Protest in front of Libyan embassy in Cairo

Supporters of the Libyan uprising demonstrated outside the Libyan embassy in Cairo on Sunday, calling for the ouster of longtime leader Moammar Gadhafi and an end to the violent suppression of anti-government protesters.

Chanting: “the people want to execute the criminal Gadhafi”, protesters held banners such as “United Nations help Libya”.

Libyan forces fired machine-guns at mourners marching in a funeral for anti-government protesters in the eastern city of Benghazi on Sunday, a day after commandos and foreign mercenaries loyal to Gadhafi pummelled demonstrators with assault rifles and other heavy weaponry.

A doctor at one city hospital said his morgue had received at least 200 dead from six days of unrest.

The doctor said his hospital, one of two in Libya’s second-largest city, is out of supplies and cannot treat more than 70 wounded in similar attacks on mourners on Saturday and other clashes.

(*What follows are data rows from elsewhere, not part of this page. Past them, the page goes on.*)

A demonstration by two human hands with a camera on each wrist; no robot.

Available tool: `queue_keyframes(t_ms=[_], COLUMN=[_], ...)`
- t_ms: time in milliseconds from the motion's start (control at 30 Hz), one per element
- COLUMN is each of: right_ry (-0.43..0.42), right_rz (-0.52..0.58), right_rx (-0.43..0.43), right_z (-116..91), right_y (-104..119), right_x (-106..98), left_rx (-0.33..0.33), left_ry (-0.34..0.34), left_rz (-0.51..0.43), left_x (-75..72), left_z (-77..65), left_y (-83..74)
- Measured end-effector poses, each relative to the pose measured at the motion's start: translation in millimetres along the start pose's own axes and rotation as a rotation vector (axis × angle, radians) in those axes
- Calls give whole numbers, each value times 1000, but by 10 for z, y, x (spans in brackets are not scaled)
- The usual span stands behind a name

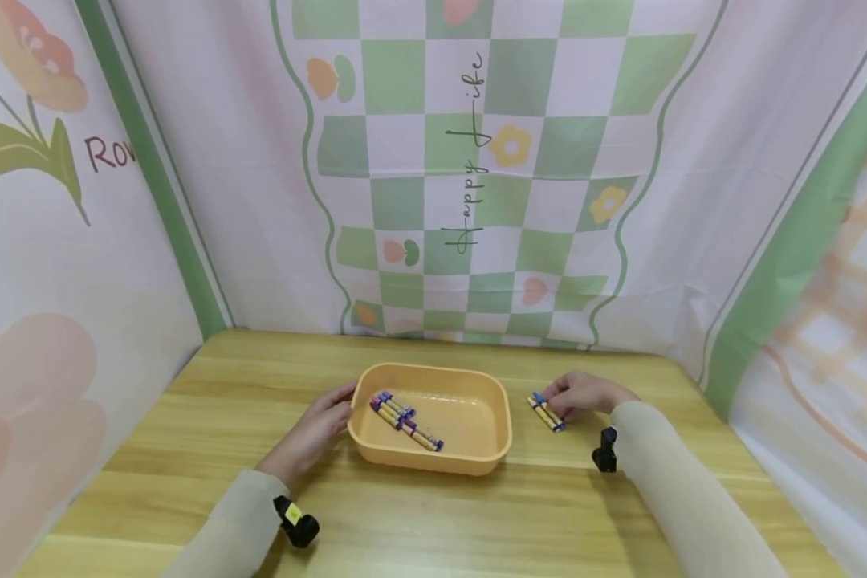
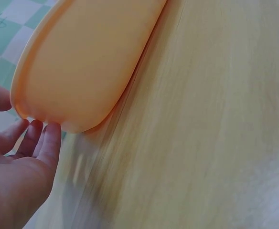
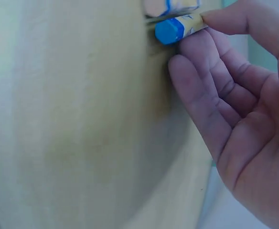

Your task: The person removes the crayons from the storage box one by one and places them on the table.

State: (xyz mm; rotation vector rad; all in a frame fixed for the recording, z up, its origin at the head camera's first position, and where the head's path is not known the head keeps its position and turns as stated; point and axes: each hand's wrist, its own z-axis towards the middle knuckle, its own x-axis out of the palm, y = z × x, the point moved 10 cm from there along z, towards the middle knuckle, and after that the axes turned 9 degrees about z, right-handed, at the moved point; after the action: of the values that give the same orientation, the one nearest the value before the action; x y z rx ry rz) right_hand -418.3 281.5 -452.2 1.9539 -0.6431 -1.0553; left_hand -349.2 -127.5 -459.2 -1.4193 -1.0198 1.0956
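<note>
A shallow orange plastic basket stands on the table, with several paper-wrapped crayons lying in its left half. My left hand holds the basket's left end; in the left wrist view its fingertips bear against the outer wall just under the rim. To the right of the basket, my right hand pinches a blue crayon between thumb and fingers. Right beside that crayon lies a pale-tipped crayon, partly cut off in the right wrist view.
The wood-grain table extends around the basket on all sides. A printed fabric curtain hangs behind its far edge, with further cloth panels to the left and right. A black wrist camera sits on each sleeve.
</note>
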Motion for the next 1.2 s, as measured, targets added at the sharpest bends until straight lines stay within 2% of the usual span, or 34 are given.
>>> queue_keyframes(t_ms=[333, 667, 900, 1067, 1200], right_ry=[0, 12, 13, 66, 81], right_rz=[29, 14, -67, -47, -85], right_rx=[14, 18, -32, -96, -136], right_z=[-7, -11, -31, 0, 38], right_y=[-88, -16, 325, 645, 898], right_x=[30, -5, -54, 19, 96], left_rx=[10, 32, 18, 32, 27], left_ry=[-6, 10, 13, 26, 23], left_rz=[-8, -5, -17, -22, -14], left_x=[-6, 8, 9, 22, 21], left_z=[3, 13, 8, 2, -6], left_y=[23, 3, 17, 5, 7])
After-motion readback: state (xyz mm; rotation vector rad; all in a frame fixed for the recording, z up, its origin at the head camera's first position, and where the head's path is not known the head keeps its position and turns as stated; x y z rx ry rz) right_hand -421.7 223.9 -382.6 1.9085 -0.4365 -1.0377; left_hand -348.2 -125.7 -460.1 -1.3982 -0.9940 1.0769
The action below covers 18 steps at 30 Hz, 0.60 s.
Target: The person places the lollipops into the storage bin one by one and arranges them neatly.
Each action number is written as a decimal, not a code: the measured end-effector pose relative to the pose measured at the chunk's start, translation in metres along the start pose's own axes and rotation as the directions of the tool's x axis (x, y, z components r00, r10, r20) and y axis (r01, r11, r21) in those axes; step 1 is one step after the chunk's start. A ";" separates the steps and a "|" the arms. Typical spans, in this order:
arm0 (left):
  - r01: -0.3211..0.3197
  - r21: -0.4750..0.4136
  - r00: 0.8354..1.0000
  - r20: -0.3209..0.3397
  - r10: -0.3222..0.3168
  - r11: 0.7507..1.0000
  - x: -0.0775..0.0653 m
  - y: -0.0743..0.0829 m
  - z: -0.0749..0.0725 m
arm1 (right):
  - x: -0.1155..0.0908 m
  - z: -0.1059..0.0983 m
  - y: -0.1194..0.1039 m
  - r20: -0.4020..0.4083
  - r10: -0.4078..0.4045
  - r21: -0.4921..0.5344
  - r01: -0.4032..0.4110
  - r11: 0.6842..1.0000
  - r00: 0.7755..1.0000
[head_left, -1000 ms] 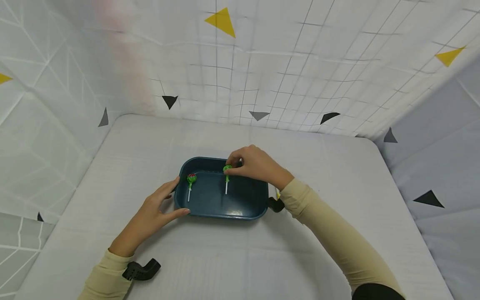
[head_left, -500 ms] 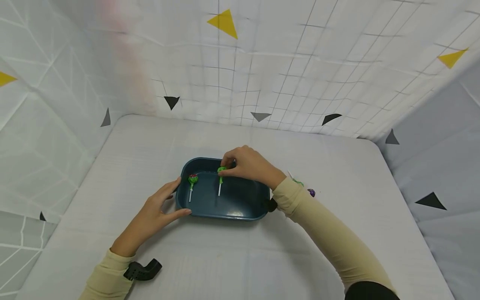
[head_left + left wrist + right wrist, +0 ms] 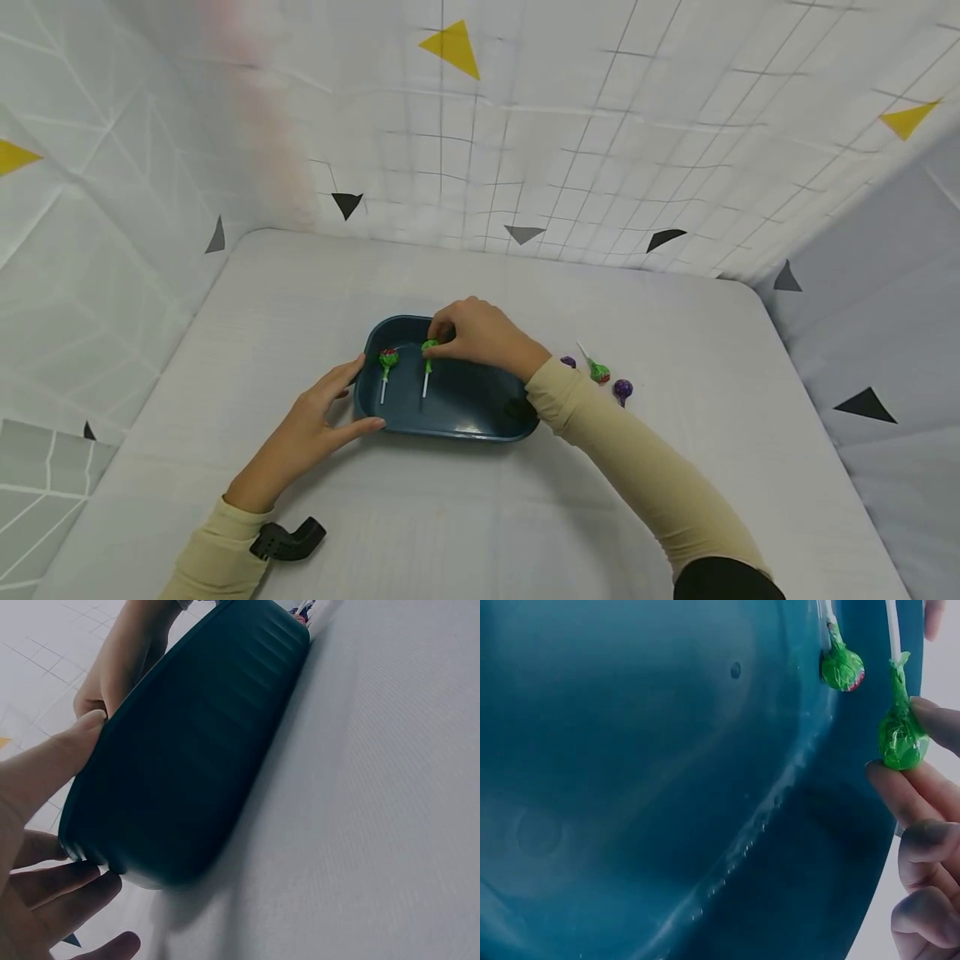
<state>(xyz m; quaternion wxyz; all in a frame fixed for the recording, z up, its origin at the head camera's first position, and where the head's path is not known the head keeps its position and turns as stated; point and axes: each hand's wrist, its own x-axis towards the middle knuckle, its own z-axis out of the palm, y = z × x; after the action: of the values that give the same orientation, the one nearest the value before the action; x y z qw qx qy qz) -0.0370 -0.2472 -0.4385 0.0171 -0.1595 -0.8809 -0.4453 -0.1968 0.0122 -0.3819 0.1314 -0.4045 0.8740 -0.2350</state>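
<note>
Over tray (image 3: 468, 412), right hand (image 3: 483, 335), bent-fingered, pinches lollipop (image 3: 902, 741).

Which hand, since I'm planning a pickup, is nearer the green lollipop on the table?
The right hand: left of that lollipop, it pinches another lollipop at the tray. The left hand is farther left, touching the tray's end.

The head camera looks forward and down over the bench (image 3: 465, 508) and stands farthest off. The left wrist camera faces the outer wall of the tray (image 3: 172, 765), low, close and tilted. The right wrist camera looks closely into the tray's interior, shared with the head view.
</note>
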 end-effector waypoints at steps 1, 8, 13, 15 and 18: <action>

The crackdown in oil-rich Libya is shaping up to be the most brutal

repression of anti-government protests that began with uprisings in Tunisia and Egypt.

“The people in Libya were inspired by the revolution in Egypt and Yemen.

But nothing compares with what has been taking place with the brutalities that

are taking place there,” said Loai Omran, who was protesting outside the embassy

in Cairo.

The protests spread quickly around the region to Bahrain in the Gulf,

impoverished Yemen in the Arabian Peninsula, the North African neighbours of

Tunisia – Libya, Algeria, Morocco – and outside the Middle East to places

including the East African nation of Djibouti and even China.

Libya’s rebellion by those frustrated with Gadhafi’s more than 40 years of authoritarian rule has spread to more than a half-dozen cities.

Benghazi has been at the centre of unrest.